All of the above operations are aimed at eliminating oxygen starvation and obstacles to the normal blood supply to the heart.
Diet
Much has been said above about what atherosclerotic cardiosclerosis is. How to treat this disease is also clear, so now it’s worth a little attentiongive consideration to the principles of the diet. It must be observed without fail. With cardiosclerosis, the list of prohibited foods looks like this:
- Fried and cholesterol-rich food (fish, meat, sausage, lard).
- Some vegetables: radishes, onions, beans, parsley, peas, garlic.
- Alcohol.
- Energy and blood pressure drinks (strong tea, cocoa, coffee).
- S alt.
- Dairy products.
- Butter, animal fats, margarine, cream.
- Hard cheeses.
- Eggs.
- Everything is too sweet, spicy, spicy and s alty.
- Confectionery.
And here is a list of recommended foods:
- Fruits and berries: cherries, grapes, tangerines, bananas, apples, kiwi.
- Nuts, but in small quantities.
- Vegetables: potatoes, tomatoes, carrots.
- Grain and bran bread.
- Fat-free dairy products.
- Durum pasta.
- Rice and buckwheat with milk.
- Fresh juices from carrots, apples and oranges.
- Foods high in phosphorus and calcium.
Preference should be given to steamed and boiled food. Ginger, red pepper, horseradish and turmeric are recommended as seasonings - they can lower blood cholesterol levels.

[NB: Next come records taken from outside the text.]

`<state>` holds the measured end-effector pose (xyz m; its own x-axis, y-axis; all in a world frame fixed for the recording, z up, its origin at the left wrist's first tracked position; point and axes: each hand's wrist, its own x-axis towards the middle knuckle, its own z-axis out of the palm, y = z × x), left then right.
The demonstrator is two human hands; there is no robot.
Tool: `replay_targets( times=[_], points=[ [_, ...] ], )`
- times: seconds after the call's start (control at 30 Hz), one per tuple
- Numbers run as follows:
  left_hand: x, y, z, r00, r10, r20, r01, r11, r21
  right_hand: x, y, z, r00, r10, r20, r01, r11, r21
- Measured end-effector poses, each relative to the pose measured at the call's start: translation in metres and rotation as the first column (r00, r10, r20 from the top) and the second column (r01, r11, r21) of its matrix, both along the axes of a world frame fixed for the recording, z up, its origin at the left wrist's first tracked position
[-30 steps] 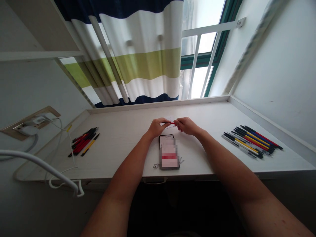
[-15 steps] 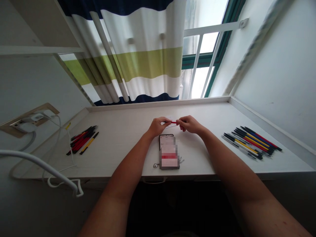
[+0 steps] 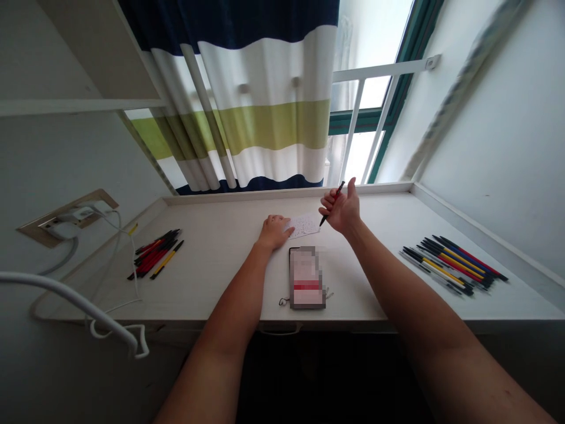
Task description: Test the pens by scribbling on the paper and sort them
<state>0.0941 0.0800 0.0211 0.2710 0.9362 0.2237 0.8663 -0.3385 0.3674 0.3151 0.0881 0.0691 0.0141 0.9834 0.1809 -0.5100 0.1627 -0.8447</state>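
In my right hand I hold a ballpoint pen, dark at both ends with some red at its middle. The palm is turned up, the thumb sticks out, and the pen tilts with its lower tip near the right edge of a small sheet of paper. Rows of dark marks cover the sheet. My left hand lies flat with fingers spread over the paper's left side. Just in front of the paper a phone, its screen blurred out, rests on the white desk.
Several pens, mostly red and black, lie in a pile on the left. On the right is a row of pens in mixed colours. White cables run from a wall socket across the desk's left end.
Both hands were together holding the red pen between them. They have separated: the left has come down onto the paper, while the right has turned palm up, keeping the pen.
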Motion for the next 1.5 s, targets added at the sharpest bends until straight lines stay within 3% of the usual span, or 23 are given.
replay_targets(
  times=[0.07,0.17,0.33,0.53,0.77,1.07,1.33,1.5],
  points=[
    [-0.007,0.001,-0.001,0.992,0.031,-0.124,-0.042,0.996,-0.085,-0.004,0.007,0.011,1.0,-0.011,-0.025,0.011,0.999,0.032],
    [-0.01,0.002,-0.003,0.986,0.008,-0.164,-0.03,0.992,-0.126,-0.012,0.013,0.018,0.998,-0.023,-0.057,0.028,0.996,0.086],
    [-0.011,0.006,-0.006,0.988,0.0,-0.153,-0.019,0.992,-0.121,-0.022,0.012,0.013,0.998,0.016,-0.054,-0.011,0.994,0.107],
    [-0.012,0.008,-0.008,0.989,0.004,-0.148,-0.022,0.992,-0.122,-0.029,0.012,0.006,0.977,0.112,-0.18,-0.092,0.989,0.117],
    [-0.011,0.006,-0.007,0.989,0.002,-0.148,-0.021,0.992,-0.126,-0.029,0.01,0.007,0.97,0.107,-0.219,-0.086,0.991,0.103],
    [-0.01,0.006,-0.008,0.988,0.009,-0.152,-0.03,0.991,-0.132,-0.028,0.005,0.005,0.979,0.098,-0.179,-0.09,0.994,0.057],
    [-0.012,0.007,-0.009,0.99,0.004,-0.143,-0.023,0.991,-0.13,-0.023,0.003,0.003,0.993,-0.029,0.113,0.027,0.999,0.025],
    [-0.012,0.006,-0.008,0.991,0.003,-0.137,-0.02,0.992,-0.128,-0.024,0.011,-0.002,0.991,-0.061,0.121,0.056,0.998,0.041]
  ],
)
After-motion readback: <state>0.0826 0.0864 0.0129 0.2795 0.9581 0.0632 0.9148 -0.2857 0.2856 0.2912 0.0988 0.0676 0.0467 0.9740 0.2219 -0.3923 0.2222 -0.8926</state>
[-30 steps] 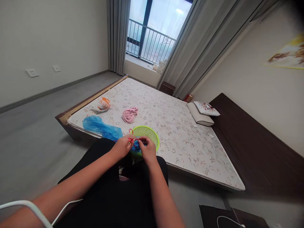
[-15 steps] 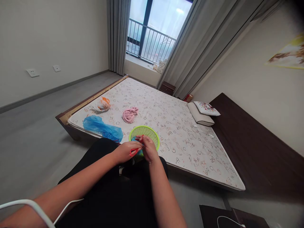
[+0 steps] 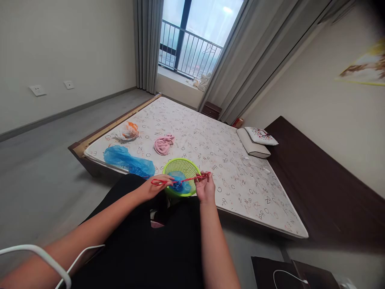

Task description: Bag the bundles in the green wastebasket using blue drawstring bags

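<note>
Well to the left of the green basket (image 3: 181, 159), and somewhat beyond it, a crumpled white and orange bag (image 3: 128, 131) lies on the patterned mattress (image 3: 240, 180). Nearer the basket on that same side stretches a loose blue plastic bag (image 3: 129, 158), touched by neither hand. A bunched pink cloth (image 3: 164, 144) sits just beyond the basket, a little to its left.

At the basket's left rim is the left hand (image 3: 155, 189), thumb and fingers pinching a red cord (image 3: 192, 179), with a loop of it sticking out past the knuckles. Inside the basket is a small blue plastic bundle (image 3: 184, 188), and the cord runs over its gathered top (whether it is knotted there is too small to tell). At the basket's right rim the right hand (image 3: 207, 190) pinches the other stretch of cord between thumb and fingers, so the line between the hands looks fairly straight.

As I judge it, the bundle is gathered and the cord is on it and drawn out sideways; securing the cord seems unfinished, since both hands hold it and neither end is free. Far to the right of the basket, two pillows (image 3: 261, 137) rest by the headboard (image 3: 315, 172).
</note>
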Action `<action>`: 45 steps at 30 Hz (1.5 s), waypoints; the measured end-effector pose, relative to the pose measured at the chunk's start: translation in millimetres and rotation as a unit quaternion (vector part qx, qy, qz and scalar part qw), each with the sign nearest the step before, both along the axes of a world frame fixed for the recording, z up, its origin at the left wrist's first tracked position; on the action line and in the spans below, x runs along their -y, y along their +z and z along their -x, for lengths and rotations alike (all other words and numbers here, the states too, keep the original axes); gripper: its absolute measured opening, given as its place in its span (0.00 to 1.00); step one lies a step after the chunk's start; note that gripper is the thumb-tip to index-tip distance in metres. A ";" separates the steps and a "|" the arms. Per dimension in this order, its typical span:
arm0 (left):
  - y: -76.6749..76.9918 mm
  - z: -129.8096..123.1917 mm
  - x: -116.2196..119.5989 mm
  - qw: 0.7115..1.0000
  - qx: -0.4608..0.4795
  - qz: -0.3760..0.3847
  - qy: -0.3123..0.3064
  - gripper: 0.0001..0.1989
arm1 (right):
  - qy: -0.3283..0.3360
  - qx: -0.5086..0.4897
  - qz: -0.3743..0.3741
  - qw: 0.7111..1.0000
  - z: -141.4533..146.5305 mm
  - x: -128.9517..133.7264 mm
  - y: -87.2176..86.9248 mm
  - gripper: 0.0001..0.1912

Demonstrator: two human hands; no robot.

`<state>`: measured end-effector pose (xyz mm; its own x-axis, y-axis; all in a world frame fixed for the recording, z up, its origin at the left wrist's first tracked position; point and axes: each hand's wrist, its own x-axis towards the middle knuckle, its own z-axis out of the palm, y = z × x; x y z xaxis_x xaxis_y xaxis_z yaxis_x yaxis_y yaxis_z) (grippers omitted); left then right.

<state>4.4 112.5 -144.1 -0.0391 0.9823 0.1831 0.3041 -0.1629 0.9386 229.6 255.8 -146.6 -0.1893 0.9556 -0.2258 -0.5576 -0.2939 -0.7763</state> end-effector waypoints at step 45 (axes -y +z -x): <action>-134.6 7.2 -11.3 0.886 0.321 0.332 0.046 0.33 | 0.177 0.424 -0.309 0.833 341.0 -171.7 198.9 0.07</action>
<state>-2.9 123.9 -278.7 -0.0103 0.8523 -0.5229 -0.3439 0.4881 0.8022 -111.4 427.6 52.3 -0.5074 0.8568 0.0918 0.3052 0.2783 -0.9107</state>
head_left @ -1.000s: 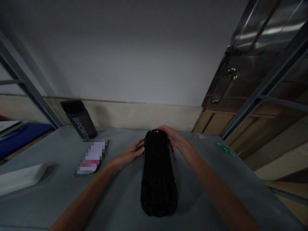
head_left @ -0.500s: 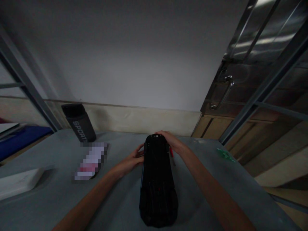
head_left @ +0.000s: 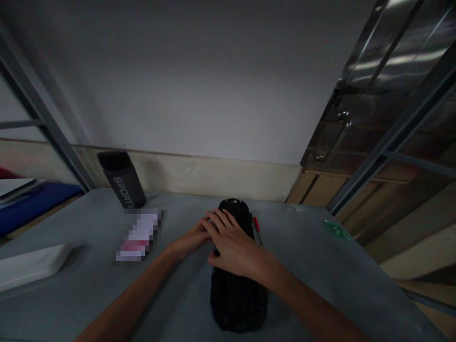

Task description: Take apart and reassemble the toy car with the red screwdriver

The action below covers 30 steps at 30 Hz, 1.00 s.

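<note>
On a grey table (head_left: 320, 270), a black toy car (head_left: 238, 301) is being handled, apparently whole; the red-handled tool (head_left: 257, 225) beside it is unheld. The car's long axis is pointed toward the wall (head_left: 213, 95), narrower end farthest. The right hand (head_left: 235, 244) is laid across it, fingers slightly parted; the left hand's (head_left: 192, 240) grip cannot be told.

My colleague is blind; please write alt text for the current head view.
Right hand lies across a black car-shaped object on a gray table, left hand at the object's left edge. Also: red-handled tool, dark bottle.
</note>
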Motion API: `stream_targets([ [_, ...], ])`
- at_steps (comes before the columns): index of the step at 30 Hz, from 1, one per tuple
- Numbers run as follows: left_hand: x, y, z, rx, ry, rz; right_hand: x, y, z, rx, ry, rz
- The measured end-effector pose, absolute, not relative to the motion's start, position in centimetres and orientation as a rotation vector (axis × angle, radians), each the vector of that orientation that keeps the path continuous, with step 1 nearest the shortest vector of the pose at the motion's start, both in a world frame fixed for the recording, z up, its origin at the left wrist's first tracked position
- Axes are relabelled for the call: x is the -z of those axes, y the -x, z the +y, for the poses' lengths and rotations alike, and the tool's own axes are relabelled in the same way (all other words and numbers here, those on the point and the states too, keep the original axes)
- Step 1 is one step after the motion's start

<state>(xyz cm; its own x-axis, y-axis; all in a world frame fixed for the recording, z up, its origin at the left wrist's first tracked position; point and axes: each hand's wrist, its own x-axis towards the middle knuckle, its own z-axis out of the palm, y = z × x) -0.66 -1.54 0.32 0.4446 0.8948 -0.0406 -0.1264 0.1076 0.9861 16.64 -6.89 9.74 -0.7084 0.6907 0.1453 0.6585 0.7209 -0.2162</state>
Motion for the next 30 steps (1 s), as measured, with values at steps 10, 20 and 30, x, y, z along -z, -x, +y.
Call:
stream_targets([
  [10, -1.2, 0.6, -1.2, -0.813, -1.07, 0.808, -12.9, -19.2, -10.0, -0.015, 1.493, -2.219],
  [20, 0.8, 1.0, -0.3, -0.797, -1.06, 0.853, -14.5, -26.4, -10.1, -0.326, 1.598, -2.193],
  [30, 0.3, 1.2, -0.2, -0.757, -1.058, 0.856, -8.1, -34.8, -9.8, -0.947, 1.436, -1.69],
])
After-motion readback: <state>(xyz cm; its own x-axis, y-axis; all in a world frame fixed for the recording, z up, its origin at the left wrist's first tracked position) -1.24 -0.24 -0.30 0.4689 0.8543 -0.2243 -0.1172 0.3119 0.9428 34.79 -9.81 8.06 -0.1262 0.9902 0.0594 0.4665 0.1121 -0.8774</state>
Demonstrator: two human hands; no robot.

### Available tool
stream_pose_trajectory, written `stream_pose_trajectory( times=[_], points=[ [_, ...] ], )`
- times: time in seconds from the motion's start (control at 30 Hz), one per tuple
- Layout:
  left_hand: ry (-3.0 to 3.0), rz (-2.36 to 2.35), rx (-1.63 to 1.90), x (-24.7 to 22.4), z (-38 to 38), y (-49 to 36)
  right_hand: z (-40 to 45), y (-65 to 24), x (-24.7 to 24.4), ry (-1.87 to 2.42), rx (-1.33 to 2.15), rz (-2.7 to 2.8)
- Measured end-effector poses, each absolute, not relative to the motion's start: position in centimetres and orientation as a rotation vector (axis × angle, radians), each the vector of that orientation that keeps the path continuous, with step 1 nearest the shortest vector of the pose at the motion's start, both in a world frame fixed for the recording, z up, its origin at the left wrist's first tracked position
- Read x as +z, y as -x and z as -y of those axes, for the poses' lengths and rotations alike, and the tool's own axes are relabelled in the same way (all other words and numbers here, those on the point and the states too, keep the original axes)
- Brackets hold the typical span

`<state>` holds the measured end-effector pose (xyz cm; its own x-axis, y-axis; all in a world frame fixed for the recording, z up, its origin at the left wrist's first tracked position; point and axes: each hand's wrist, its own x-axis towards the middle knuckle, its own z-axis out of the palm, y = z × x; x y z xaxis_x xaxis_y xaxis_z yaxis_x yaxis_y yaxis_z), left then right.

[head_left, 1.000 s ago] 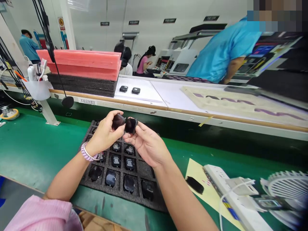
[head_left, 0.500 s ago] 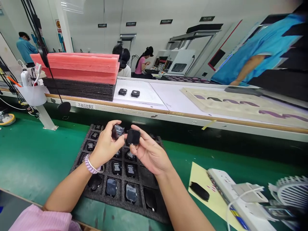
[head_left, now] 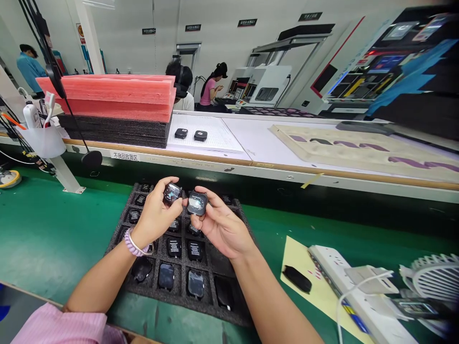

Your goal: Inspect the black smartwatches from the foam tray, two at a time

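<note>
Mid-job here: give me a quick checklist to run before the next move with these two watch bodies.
Left hand grip on its smartwatch body: ok.
Right hand grip on its smartwatch body: ok.
The two bodies held apart, not touching: ok.
Screens of both bodies free of marks: cannot tell, glare hides them.
Black foam tray pocket right of the labelled row filled: not ok, it looks empty.
Black device on the yellow paper apart from the power strip: ok.

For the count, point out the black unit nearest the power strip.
The black unit on the yellow paper, beside the power strip: the only one there, outside the foam tray.
</note>
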<state>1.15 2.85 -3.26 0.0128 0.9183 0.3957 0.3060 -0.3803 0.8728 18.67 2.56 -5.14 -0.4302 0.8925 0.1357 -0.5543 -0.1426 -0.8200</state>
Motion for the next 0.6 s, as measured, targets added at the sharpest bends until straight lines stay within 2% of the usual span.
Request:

You should also switch to fractional nutrition. There are 5-6 times a day with equal intervals between meals. But the last one should be 2-3 hours before bedtime.
Forecast
It is important to note that it is impossible to completely cure atherosclerotic cardiosclerosis. Death to people suffering from them is threatened, however, not always. And this is good news.
With moderate and mild myocardial damage (this is approximately 75% of cases), the condition of patients can be stabilized through the use of drugs. Many live to a ripe old age if they have regular check-ups with a cardiologist, drink prescribed medications, and follow a low-cholesterol diet.
If the patient turned to the doctor late, when extensive, pronounced changes have already occurred in the myocardium, then there will be complications of atherosclerotic cardiosclerosis. Death in such cases occurs in 80%. After surgery, in 90% of cases, the condition of patients improves significantly, and the symptoms smooth out.
No matter what degree the pathology is diagnosed in a person, he will have to be constantly observed, examined and treated by a specialist cardiologist. This is necessary to prevent disease progression and maintain quality of life.